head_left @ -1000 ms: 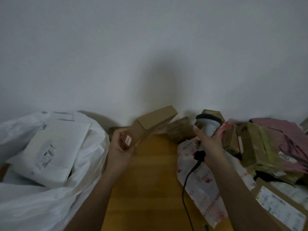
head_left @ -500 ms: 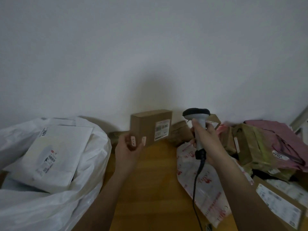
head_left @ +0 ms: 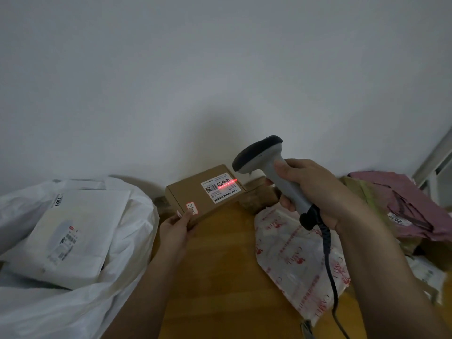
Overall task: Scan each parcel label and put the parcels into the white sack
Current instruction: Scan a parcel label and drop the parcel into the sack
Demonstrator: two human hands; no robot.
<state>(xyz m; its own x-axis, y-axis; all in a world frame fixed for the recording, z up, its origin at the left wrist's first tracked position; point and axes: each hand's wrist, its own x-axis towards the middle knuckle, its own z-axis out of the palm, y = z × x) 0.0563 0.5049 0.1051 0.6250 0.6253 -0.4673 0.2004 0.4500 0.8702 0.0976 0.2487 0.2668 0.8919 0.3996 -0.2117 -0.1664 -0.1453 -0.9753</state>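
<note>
Fingers of the left hand (head_left: 176,227) pinch the cardboard parcel's (head_left: 195,192) near corner, tilting its label (head_left: 220,188) toward the barcode scanner (head_left: 269,167) gripped by the right hand (head_left: 315,192); the white sack (head_left: 137,241) waits just left.

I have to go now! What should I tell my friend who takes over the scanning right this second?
Left hand: holds the brown box by its near corner, label facing up.
Right hand: grips the scanner; its red line lies across the label.
Done: one white parcel already lies in the white sack on the left.
Left: put this box in the sack once scanned, then scan the red-print bag and the pile on the right.
</note>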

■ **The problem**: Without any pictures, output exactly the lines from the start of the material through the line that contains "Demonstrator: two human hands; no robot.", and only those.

■ **Solution below**:
head_left @ -1000 ms: 
head_left @ -500 ms: 
head_left @ +0 ms: 
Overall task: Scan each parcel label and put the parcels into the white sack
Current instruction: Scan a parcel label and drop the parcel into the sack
Demonstrator: two human hands; no robot.

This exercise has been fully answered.